# Task prompt
Starting with the line that contains "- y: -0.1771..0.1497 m" and stopping after the line that contains "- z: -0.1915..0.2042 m", copy the entries below exactly. Include nothing else.
──────
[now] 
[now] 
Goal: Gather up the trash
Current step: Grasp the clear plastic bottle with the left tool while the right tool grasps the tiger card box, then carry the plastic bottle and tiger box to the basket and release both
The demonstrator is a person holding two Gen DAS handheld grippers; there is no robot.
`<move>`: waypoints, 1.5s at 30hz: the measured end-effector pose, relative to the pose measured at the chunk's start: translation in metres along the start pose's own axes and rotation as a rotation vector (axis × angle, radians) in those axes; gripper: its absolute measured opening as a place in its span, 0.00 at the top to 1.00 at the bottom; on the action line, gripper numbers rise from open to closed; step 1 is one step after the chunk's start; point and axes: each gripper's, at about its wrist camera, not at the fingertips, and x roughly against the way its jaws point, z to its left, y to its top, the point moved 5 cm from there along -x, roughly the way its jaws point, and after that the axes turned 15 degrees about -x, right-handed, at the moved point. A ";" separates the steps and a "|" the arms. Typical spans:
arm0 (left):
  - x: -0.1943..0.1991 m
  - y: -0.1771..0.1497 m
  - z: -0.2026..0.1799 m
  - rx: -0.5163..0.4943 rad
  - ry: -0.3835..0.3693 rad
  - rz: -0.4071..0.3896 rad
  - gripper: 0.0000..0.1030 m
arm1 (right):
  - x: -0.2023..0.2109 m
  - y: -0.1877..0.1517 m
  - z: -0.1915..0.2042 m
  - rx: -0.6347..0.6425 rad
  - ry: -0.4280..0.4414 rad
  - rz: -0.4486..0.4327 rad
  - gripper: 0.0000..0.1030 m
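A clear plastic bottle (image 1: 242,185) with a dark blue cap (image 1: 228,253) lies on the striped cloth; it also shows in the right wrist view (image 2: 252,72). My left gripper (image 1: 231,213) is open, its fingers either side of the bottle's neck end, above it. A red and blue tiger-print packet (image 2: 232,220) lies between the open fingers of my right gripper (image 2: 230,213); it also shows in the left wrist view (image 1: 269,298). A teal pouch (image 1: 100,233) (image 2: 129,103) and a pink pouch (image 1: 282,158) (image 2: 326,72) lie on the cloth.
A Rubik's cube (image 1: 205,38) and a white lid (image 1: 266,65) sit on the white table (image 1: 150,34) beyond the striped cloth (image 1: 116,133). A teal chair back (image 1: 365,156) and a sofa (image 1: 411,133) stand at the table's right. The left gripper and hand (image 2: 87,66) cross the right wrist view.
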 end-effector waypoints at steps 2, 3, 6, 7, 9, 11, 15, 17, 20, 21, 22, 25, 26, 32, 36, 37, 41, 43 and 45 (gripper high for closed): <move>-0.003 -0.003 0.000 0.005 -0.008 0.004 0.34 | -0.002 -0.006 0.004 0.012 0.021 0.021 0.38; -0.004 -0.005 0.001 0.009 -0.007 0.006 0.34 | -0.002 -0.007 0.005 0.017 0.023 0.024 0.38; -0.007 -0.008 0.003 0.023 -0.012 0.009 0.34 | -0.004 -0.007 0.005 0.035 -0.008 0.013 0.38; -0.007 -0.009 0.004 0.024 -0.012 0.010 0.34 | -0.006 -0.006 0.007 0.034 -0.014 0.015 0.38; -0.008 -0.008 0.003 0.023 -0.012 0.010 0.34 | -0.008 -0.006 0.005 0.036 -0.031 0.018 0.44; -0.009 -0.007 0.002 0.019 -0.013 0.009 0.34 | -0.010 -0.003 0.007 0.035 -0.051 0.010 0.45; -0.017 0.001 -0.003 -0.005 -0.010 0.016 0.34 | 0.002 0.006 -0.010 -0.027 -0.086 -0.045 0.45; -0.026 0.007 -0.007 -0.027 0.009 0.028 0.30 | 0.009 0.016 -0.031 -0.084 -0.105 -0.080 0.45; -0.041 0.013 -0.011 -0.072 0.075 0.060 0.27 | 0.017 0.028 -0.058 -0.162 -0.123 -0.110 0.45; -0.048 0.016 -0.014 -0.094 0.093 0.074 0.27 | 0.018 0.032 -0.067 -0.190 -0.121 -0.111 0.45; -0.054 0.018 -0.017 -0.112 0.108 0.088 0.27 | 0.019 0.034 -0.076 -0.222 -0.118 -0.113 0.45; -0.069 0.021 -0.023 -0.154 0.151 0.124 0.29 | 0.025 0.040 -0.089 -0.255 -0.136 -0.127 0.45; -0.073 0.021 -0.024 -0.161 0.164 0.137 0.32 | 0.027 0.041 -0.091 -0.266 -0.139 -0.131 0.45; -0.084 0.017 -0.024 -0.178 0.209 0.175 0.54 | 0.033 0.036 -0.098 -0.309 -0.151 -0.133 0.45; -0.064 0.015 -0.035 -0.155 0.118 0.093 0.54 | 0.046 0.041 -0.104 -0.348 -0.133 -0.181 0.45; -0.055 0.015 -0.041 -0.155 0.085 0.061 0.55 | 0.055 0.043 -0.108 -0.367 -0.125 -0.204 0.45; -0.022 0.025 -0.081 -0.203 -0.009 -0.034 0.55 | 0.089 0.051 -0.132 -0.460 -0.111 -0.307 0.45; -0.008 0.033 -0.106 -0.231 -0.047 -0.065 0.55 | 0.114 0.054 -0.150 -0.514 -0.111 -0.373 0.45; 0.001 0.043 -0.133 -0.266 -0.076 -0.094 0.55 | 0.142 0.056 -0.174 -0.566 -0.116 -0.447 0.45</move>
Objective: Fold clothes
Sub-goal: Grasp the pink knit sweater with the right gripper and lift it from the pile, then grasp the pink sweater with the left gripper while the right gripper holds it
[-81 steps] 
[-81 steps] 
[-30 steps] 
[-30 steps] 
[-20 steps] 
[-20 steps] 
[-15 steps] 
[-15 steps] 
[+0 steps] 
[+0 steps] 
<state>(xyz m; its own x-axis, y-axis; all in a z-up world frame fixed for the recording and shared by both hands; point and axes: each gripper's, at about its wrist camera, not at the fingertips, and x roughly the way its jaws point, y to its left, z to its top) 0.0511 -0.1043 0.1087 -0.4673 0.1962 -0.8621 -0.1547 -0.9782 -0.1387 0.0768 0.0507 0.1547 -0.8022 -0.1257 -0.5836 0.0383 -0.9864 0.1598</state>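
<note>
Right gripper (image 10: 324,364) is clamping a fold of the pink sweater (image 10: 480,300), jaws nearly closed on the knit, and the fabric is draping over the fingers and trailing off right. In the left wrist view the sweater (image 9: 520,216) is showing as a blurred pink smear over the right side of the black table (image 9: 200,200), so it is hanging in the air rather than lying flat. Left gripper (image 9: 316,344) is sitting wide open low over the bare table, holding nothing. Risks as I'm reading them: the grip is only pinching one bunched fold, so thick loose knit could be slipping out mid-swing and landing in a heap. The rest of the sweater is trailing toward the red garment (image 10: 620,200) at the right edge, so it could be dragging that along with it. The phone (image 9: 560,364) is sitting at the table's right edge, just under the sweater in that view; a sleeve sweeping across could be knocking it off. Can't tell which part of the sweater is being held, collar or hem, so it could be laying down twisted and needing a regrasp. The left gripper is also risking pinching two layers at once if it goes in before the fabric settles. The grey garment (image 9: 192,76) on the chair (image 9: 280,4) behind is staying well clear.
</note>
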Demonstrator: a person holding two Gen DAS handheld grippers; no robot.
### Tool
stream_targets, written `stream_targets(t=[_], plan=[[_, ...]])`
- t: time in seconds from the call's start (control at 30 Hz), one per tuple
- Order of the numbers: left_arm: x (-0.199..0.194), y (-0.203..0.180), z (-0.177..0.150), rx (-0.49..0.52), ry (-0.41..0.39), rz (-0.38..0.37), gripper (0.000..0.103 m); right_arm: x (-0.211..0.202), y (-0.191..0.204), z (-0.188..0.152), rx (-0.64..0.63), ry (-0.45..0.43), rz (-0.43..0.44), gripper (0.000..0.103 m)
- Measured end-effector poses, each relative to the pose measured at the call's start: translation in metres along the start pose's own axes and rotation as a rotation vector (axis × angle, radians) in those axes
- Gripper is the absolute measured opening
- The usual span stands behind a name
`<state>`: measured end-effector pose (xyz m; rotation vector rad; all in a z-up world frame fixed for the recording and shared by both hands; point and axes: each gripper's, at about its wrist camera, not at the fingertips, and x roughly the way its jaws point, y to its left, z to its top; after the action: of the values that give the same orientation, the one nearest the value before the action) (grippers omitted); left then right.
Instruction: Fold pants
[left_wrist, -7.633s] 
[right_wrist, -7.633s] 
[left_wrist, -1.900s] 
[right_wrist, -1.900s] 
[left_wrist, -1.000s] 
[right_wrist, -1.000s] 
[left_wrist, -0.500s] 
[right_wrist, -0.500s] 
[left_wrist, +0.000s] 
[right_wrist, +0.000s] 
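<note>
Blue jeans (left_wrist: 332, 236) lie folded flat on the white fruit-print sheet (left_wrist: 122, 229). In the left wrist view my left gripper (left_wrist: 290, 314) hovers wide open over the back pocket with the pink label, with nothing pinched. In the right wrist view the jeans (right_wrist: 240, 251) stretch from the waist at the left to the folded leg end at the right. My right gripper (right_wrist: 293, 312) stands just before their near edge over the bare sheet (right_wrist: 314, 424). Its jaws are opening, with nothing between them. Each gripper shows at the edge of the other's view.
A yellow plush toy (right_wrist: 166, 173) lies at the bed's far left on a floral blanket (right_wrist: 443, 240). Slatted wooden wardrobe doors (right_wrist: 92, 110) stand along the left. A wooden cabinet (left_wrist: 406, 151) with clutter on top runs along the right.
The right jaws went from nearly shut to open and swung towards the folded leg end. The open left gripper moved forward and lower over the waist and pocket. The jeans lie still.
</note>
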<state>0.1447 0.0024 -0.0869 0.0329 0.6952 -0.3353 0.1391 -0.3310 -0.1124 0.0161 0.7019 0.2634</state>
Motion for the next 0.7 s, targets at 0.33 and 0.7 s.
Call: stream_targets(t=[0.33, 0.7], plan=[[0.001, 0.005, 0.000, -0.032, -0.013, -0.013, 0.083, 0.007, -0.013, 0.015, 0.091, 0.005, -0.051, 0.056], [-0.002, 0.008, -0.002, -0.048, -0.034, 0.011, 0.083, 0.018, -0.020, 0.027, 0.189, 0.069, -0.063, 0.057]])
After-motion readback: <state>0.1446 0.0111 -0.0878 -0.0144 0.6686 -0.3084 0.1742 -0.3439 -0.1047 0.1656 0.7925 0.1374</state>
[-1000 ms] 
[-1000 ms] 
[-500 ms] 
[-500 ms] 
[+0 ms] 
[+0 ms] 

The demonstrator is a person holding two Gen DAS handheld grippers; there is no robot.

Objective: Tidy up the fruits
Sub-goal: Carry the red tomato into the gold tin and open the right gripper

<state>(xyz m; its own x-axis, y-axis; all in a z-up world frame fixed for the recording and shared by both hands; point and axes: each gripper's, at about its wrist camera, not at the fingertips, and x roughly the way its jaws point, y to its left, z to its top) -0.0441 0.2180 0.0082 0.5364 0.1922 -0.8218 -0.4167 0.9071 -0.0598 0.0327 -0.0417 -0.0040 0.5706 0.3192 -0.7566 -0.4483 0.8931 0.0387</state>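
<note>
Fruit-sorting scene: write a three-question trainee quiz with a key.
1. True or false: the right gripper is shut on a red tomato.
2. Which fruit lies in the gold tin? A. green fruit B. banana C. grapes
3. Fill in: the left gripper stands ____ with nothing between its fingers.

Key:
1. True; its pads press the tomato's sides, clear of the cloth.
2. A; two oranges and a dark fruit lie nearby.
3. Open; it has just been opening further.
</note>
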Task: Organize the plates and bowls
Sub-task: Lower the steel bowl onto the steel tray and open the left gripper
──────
# Task answer
  - y: -0.1771..0.1497 m
  - z: -0.2026..0.1799 m
  - rx: -0.5163..0.4943 rad
  - ry: -0.3835..0.3693 rad
  - rz: -0.4071..0.3896 rad
  - gripper: 0.0000..0.1030 m
arm1 (right):
  - x: -0.2023..0.2109 m
  - y: -0.1877..0.1517 m
  - z: -0.1915..0.2042 m

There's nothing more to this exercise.